'I don't know' if Dalai Lama will get S.African visa: Zuma
South African President Jacob Zuma said Monday that he did not know if Tibet's exiled spiritual leader, the Dalai Lama, would be granted a visa to enter the country.
"The Department of International Relations and Co-operation is dealing with it. I don't know what will be the final thing. I don't think that you can get a definite answer from me," Zuma told a gathering of business leaders.
Anti-apartheid luminary Desmond Tutu has invited the Dalai Lama, a fellow Nobel Peace Prize winner, to give an inaugural peace lecture as part of celebrations for his 80th birthday on Friday.
The speech is meant to be on Saturday, but so far South Africa has given no indication of whether the visa will be issued and said it would not make its decision public.
Protesters held a candlelight vigil outside parliament in Cape Town demanding that a visa to be granted.
Former World Bank managing director and anti-apartheid activist Mamphela Ramphele said South Africa had to call its own foreign policy.
"We need as citizens of this country to say 'no, our constitution is too precious for us to allow it to be put at risk'," she said.
"They're just old men... so why would anybody really want to disturb a lovely party for a lovely set of old men and women."
Religuous leaders also addressed the vigil where placards urged "Let the Dalai Lama in now" and "Don't be scared of China! Let's welcome the Dalai Lama!"
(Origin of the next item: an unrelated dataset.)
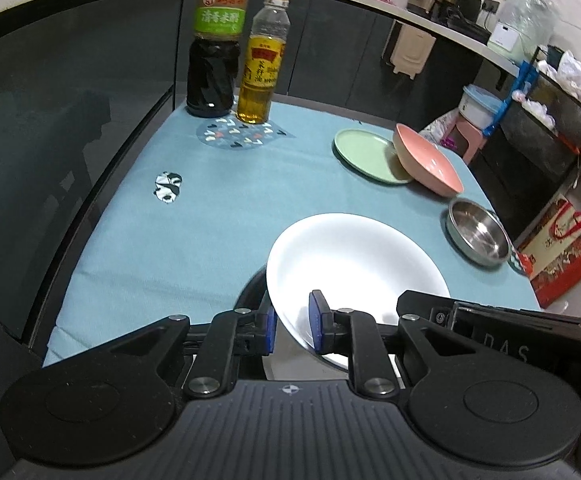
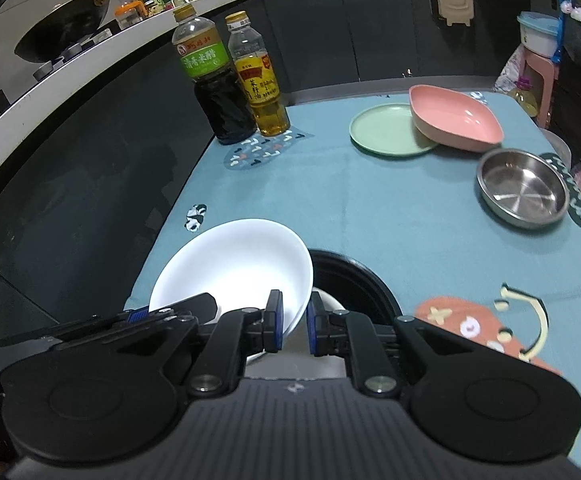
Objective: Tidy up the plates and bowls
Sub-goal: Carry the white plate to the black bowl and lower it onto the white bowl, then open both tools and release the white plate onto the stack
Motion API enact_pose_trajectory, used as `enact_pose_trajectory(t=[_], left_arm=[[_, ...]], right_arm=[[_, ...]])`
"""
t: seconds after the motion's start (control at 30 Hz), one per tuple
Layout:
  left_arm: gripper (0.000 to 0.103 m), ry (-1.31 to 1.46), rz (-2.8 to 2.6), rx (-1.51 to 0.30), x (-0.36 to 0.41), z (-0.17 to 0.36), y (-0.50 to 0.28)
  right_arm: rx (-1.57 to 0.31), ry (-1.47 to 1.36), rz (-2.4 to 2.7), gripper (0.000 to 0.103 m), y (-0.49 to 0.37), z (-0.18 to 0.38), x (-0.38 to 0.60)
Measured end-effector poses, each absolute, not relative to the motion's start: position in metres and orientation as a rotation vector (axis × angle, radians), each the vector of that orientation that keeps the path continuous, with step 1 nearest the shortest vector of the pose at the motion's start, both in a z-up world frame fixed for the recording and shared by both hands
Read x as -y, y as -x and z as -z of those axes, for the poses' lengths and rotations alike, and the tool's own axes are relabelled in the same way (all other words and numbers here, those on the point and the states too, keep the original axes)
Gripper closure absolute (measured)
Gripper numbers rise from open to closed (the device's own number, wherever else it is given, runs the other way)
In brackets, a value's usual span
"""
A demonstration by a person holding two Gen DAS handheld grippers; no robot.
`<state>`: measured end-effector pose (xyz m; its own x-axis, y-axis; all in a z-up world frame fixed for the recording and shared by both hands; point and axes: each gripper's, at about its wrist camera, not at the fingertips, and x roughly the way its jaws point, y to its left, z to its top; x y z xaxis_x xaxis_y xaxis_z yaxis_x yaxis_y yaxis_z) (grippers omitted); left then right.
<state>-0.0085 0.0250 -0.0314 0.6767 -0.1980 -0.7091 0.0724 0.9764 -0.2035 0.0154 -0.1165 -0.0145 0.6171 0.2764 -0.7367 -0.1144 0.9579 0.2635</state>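
White plate [image 1: 354,264] gripped by both grippers (left [image 1: 293,322], right [image 2: 293,322]).

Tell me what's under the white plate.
Under the round white plate sits a black round bowl-like dish with something white inside; the plate hides most of it.

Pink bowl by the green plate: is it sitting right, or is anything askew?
The pink bowl looks tilted, one edge propped on the green plate rim rather than flat on the cloth. Nothing spilled or broken shows.
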Motion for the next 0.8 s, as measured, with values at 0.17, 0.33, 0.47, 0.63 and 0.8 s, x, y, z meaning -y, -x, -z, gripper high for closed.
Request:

"We are ashamed that this has been necessary," said Father John Oliver, Western Cape Religious Leaders Forum.
"The fact that we have had to go so far is a smear on our country's good name."
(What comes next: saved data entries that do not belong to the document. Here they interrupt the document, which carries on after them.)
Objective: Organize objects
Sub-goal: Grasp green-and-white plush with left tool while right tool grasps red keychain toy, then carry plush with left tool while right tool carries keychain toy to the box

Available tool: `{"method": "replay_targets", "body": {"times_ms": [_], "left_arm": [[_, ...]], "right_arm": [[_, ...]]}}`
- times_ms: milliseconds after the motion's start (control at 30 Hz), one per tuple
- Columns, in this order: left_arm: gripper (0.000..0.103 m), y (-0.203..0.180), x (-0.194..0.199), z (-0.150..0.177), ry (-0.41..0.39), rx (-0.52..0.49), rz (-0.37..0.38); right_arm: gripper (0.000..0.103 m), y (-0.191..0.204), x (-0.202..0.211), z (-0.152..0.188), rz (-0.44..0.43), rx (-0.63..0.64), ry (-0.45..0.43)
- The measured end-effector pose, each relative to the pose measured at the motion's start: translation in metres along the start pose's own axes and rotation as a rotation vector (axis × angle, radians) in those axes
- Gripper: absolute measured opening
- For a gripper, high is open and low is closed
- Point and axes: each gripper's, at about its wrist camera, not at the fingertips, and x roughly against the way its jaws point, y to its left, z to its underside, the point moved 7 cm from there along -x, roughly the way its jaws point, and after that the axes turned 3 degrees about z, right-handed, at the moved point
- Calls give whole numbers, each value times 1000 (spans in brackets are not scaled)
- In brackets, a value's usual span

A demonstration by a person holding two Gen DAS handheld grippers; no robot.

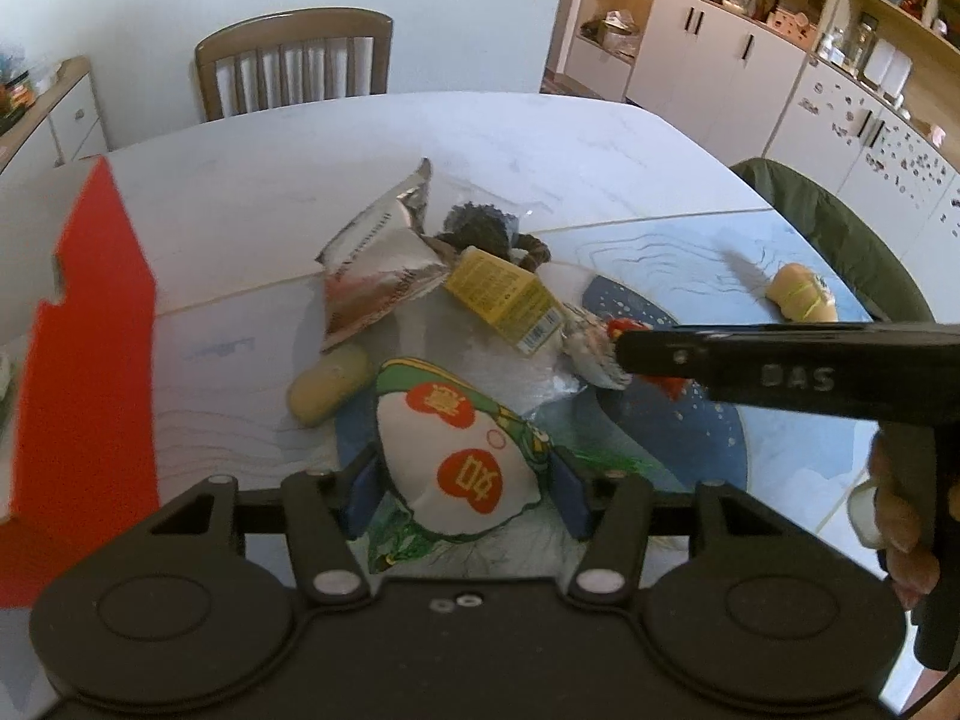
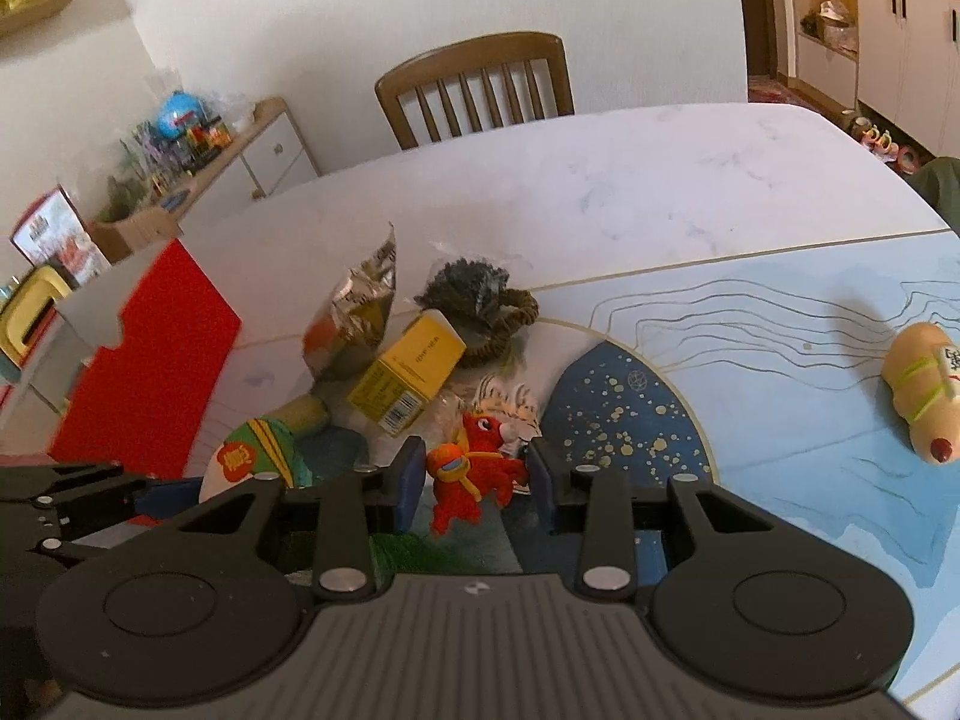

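At lower centre of the left wrist view, the left gripper [image 1: 465,495] pinches a white-and-green plush pouch with red patches [image 1: 459,468]. The right gripper [image 2: 474,483], lower centre of its view, brackets a red plush horse [image 2: 474,474], its blue pads spread at either side; contact is unclear.

Domestic interior. A pale marble-patterned bench [image 2: 630,192] stands before a plain white wall [image 2: 420,0]; a slatted wooden chair [image 2: 480,90] is drawn up at its far edge. White cabinets [image 1: 708,60] with open wooden shelving line the right side, a low sideboard [image 2: 264,150] the left.
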Motion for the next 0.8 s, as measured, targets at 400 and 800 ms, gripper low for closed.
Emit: {"method": "replay_targets", "body": {"times_ms": [400,800], "left_arm": [[56,8,49,-14,-41,55,40],[56,37,100,-32,-80,105,51]], "right_arm": [[35,7,42,-15,-58,-51,-47],[35,34,79,-37,-103,-32,-96]]}}
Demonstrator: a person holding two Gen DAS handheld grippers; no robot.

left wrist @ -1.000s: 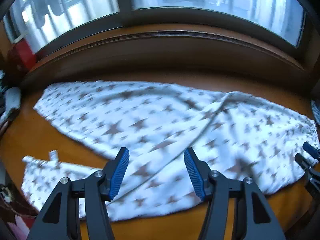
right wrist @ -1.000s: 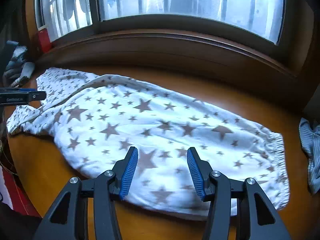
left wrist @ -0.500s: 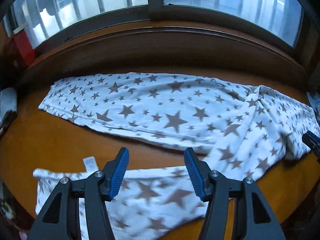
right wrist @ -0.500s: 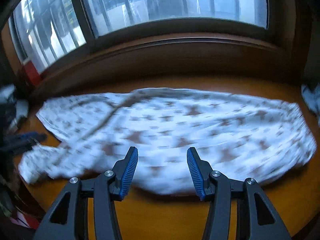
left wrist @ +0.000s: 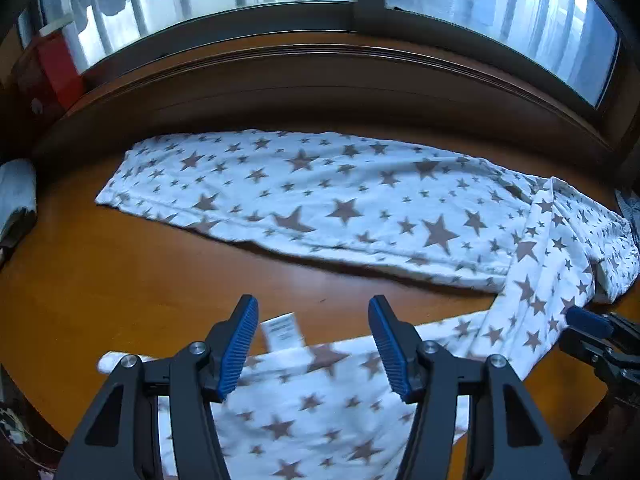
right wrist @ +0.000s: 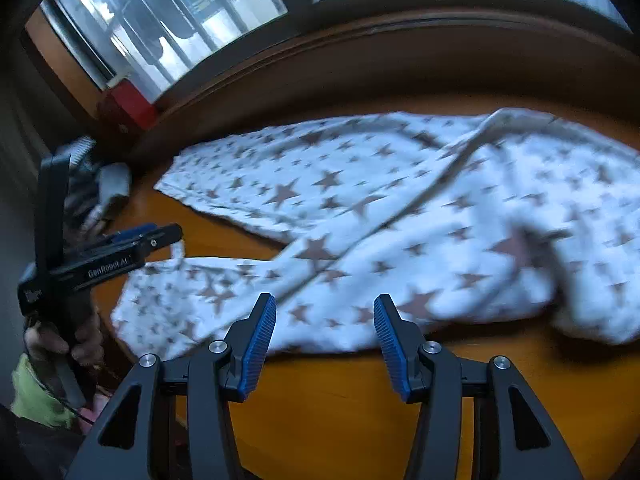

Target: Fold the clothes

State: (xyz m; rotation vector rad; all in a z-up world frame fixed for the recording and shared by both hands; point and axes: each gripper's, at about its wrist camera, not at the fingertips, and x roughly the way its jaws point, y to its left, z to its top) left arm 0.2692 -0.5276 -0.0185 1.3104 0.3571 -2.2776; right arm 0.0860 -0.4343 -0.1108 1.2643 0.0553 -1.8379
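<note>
I had the pants (left wrist: 328, 200) spread on the table (left wrist: 120, 276), legs splayed in a V, long axes running left to right. My left gripper (left wrist: 312, 344) hovered spread and empty over the near leg's cuff, tag (left wrist: 282, 330) just ahead of its jaws. My right gripper (right wrist: 324, 344) hung spread and empty at the near edge toward the waist. The left was nearer that cuff.
</note>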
The Dalai Lama was denied a visa in 2009, with South Africa openly admitting that it feared angering Beijing, which regards him as a "splittist".
Deputy President Kgalema Motlanthe last week made a four-day visit to China, where he signed a series of trade deals but made no mention of the visa issue.
China resents any perceived outside interference for Tibet or official recognition for the Dalai Lama.
Sensitivities in Beijing are running high after two young Buddhist monks set themselves on fire last month, crying out "long live the Dalai Lama" as they burned. Both reportedly survived.
The Dalai Lama was welcomed to South Africa in 1996 by Nelson Mandela, and visited again in 1999 and 2004.
Tutu's Peace Centre has lambasted Pretoria's dithering, calling it "reminiscent of apartheid South Africa".